The required response is the number of lines in the entries that include the word "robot", with nothing added.

RECORDS SUPPLIED Start Marker

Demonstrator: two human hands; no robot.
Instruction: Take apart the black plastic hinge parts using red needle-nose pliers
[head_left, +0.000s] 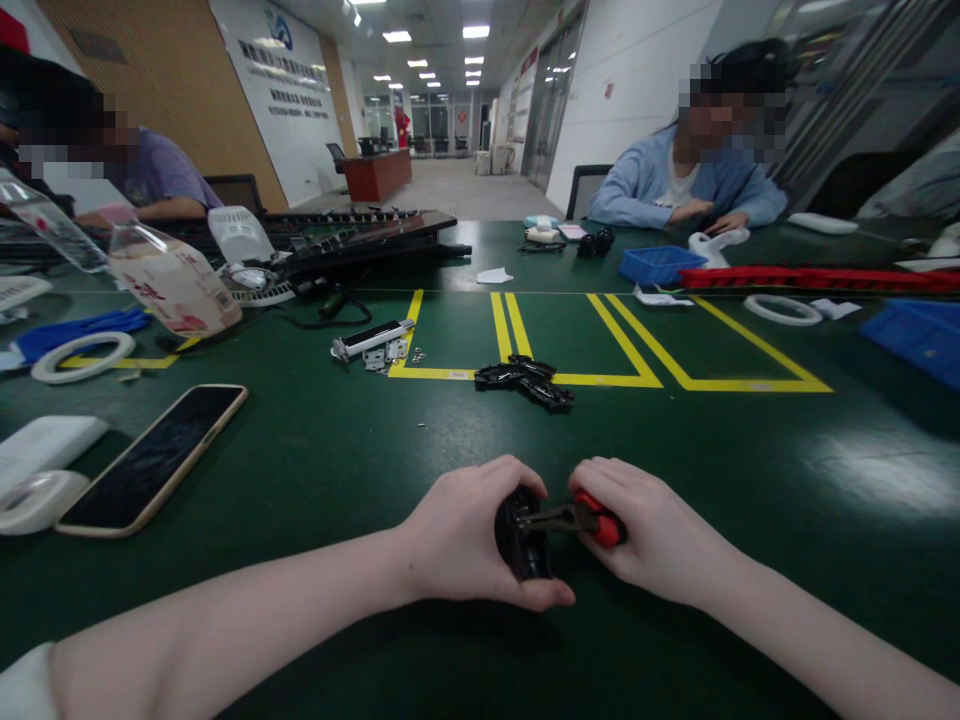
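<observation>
My left hand [480, 530] is wrapped round a small black plastic part [523, 540], its thumb below and fingers above. In my right hand [637, 525] are red-handled pliers [566, 517], gripped by the handles. The dark jaws point left and touch the black part; exactly what they grip is too small to tell. Beyond my hands, several glossy black pieces [525, 378] lie in a cluster across the yellow tape. Left of them rest a white-and-black strip-shaped part [373, 338] and small metal brackets [386, 353], with tiny bits scattered nearby.
A phone [154, 460] lies at the left beside a white tape roll [37, 500]. Behind it stands a drink bottle [172, 270]. Blue trays [660, 265] and a red strip [825, 280] are at the right. Two people sit across the green table [750, 500].
</observation>
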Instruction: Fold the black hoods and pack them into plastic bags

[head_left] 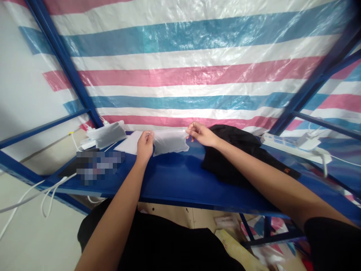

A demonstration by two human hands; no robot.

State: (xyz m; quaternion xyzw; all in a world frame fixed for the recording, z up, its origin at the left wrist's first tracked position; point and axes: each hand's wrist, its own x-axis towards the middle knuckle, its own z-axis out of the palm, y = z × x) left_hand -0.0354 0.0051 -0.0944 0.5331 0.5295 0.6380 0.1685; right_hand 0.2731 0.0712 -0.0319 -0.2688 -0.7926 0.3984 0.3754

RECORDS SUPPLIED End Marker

-- RESPONSE TO THIS EXERCISE --
2